Activity - Only the last stretch of the records is wanted: restate word for word the line with "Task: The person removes" and every line after it.

Source data -
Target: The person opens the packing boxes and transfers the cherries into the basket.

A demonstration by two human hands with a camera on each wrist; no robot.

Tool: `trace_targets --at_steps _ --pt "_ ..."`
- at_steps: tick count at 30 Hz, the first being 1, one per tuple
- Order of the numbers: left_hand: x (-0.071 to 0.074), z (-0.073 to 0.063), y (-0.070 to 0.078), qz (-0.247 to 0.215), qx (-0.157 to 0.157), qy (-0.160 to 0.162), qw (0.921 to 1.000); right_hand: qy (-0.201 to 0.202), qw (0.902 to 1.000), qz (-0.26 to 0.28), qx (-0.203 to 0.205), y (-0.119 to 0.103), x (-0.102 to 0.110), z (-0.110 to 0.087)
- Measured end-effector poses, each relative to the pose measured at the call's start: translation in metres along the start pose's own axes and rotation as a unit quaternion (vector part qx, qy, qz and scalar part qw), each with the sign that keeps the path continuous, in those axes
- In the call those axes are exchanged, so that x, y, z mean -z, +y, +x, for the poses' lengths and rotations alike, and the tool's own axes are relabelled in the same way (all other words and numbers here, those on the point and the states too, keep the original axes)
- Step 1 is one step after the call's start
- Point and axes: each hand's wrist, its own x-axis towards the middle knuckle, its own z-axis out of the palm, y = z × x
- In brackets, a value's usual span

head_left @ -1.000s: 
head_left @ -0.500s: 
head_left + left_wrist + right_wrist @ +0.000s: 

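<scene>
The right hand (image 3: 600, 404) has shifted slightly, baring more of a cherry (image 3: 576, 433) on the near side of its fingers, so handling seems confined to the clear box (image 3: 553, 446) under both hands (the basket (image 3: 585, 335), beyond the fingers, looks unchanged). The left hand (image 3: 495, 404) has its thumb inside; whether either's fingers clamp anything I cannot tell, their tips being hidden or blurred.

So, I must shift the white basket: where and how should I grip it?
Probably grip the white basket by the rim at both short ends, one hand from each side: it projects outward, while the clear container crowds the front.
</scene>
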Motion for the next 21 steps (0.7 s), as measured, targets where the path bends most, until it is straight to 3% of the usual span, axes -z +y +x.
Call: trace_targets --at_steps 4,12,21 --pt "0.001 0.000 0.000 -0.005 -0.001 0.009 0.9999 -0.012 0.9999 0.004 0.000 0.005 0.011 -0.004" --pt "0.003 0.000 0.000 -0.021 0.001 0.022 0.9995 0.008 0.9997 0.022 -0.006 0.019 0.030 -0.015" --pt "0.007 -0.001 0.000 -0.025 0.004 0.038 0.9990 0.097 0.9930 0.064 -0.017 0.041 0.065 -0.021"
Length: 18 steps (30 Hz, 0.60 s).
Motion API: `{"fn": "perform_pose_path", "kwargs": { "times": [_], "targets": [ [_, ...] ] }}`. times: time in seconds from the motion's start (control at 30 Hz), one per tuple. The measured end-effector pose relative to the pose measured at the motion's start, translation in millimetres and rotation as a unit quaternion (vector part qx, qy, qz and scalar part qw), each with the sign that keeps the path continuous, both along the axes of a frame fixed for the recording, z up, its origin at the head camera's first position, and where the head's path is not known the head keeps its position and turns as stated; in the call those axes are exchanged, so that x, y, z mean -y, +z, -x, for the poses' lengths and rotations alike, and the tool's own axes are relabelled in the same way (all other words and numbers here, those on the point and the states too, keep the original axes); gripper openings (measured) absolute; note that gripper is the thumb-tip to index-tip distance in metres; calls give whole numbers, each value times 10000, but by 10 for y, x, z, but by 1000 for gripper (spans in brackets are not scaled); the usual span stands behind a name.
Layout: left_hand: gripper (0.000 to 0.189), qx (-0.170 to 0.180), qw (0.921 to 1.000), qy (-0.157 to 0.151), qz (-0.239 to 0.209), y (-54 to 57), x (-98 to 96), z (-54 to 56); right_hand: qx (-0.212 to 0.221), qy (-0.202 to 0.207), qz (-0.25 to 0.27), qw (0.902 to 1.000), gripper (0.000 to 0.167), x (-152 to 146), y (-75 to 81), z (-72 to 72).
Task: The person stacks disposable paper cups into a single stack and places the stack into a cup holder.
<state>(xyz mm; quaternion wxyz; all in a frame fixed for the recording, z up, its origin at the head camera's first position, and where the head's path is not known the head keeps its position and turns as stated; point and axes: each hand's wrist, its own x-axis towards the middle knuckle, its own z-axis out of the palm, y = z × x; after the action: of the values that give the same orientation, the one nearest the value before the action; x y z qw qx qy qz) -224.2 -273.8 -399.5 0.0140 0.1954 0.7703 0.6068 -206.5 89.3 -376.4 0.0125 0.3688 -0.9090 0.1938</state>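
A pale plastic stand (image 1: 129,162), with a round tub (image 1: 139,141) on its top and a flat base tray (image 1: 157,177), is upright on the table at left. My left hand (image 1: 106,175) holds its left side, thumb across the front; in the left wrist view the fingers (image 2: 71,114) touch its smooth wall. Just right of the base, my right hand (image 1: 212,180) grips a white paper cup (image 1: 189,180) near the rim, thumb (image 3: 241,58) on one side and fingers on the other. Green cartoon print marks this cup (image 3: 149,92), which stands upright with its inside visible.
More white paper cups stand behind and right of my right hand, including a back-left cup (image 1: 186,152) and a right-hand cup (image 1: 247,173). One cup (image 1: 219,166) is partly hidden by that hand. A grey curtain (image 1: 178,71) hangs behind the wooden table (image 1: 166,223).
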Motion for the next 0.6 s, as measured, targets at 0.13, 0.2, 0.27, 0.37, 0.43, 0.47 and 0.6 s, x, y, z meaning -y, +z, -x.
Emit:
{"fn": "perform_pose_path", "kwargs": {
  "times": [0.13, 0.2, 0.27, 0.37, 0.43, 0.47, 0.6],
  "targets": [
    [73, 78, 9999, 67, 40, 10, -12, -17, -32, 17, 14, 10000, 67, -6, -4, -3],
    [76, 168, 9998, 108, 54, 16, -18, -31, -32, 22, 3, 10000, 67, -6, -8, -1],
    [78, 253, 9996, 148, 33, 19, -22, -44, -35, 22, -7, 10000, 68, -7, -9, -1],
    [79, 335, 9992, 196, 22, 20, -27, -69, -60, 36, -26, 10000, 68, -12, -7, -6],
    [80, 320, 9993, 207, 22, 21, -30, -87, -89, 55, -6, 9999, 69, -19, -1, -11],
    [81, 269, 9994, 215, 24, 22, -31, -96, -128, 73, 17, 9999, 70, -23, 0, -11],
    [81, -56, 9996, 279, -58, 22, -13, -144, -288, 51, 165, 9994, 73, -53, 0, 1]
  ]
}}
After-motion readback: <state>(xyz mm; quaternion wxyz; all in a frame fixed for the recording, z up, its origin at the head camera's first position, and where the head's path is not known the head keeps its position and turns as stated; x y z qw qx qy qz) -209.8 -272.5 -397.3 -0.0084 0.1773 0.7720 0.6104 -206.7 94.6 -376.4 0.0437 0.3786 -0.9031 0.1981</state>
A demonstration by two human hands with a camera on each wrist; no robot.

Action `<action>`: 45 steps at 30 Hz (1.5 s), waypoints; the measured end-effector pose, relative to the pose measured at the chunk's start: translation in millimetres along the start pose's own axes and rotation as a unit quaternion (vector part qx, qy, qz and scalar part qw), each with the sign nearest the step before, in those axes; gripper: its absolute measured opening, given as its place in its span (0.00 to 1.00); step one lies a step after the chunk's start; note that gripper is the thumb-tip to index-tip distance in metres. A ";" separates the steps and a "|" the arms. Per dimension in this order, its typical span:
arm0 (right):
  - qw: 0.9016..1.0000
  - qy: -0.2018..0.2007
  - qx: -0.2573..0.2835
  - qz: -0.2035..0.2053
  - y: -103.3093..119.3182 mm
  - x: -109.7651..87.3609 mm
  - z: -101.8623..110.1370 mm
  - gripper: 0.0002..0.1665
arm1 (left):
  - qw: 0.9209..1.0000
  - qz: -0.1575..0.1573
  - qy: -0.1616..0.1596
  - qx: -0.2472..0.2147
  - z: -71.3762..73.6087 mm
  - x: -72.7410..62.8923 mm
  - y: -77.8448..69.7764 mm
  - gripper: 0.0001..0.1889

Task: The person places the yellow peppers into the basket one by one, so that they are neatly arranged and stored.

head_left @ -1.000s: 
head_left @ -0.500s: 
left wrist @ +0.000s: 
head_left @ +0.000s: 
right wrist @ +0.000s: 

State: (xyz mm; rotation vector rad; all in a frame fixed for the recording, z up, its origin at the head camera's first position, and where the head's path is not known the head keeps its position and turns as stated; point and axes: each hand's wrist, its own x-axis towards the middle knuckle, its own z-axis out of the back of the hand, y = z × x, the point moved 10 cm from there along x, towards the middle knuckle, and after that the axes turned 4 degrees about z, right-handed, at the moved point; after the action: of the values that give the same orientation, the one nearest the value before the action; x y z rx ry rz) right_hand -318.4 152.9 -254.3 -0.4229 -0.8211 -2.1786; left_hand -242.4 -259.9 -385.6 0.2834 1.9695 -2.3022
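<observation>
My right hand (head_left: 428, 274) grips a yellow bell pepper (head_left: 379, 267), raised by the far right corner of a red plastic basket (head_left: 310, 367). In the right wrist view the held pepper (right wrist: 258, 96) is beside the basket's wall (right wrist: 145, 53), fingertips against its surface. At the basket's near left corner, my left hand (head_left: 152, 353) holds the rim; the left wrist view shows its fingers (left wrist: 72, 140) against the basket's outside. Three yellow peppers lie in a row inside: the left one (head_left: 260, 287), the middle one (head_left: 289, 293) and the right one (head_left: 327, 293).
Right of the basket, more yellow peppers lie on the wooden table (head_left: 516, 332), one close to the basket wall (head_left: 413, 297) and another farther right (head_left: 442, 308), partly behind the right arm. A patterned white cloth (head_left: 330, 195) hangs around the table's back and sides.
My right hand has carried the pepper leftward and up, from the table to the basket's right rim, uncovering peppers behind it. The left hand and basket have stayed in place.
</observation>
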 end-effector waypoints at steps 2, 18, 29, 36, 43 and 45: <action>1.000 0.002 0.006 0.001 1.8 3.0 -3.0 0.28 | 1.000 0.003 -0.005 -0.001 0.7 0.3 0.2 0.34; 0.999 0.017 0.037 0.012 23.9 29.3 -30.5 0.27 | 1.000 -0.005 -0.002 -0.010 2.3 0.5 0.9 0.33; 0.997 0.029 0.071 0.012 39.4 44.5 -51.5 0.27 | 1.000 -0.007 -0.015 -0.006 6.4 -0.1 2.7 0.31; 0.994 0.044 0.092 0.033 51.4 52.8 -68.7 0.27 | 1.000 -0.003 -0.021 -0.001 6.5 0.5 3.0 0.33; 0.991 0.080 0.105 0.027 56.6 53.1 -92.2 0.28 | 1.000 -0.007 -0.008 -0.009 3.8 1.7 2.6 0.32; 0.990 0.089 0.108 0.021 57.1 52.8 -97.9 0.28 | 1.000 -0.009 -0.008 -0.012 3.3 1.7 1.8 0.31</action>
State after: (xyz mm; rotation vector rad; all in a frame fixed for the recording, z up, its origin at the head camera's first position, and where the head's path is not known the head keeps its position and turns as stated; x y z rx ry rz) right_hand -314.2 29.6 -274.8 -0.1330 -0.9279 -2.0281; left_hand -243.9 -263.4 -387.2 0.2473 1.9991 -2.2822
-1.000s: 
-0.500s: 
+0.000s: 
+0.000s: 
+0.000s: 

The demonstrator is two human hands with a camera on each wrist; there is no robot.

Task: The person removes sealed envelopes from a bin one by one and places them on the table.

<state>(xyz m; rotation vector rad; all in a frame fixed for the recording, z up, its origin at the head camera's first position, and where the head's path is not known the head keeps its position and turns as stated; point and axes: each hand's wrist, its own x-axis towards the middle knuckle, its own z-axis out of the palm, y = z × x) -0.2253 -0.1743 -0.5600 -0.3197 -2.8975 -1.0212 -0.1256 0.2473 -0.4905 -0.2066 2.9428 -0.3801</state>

Expected answer -
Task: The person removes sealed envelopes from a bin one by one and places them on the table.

<state>(xyz m; rotation vector rad; all in a frame fixed for the recording, z up, its origin at the head camera's first position, and where the head's path is not known the head keeps its position and turns as stated; point and axes: each hand's wrist, its own x-axis towards the middle knuckle, its own z-axis out of the palm, y = z × x) -0.2253 -0.1743 -0.5600 -0.3197 -2.8975 -1.0212 -0.1256 0.2473 -0.4905 -0.2066 2.9428 -0.3801</state>

Nothing else is required to complete the output.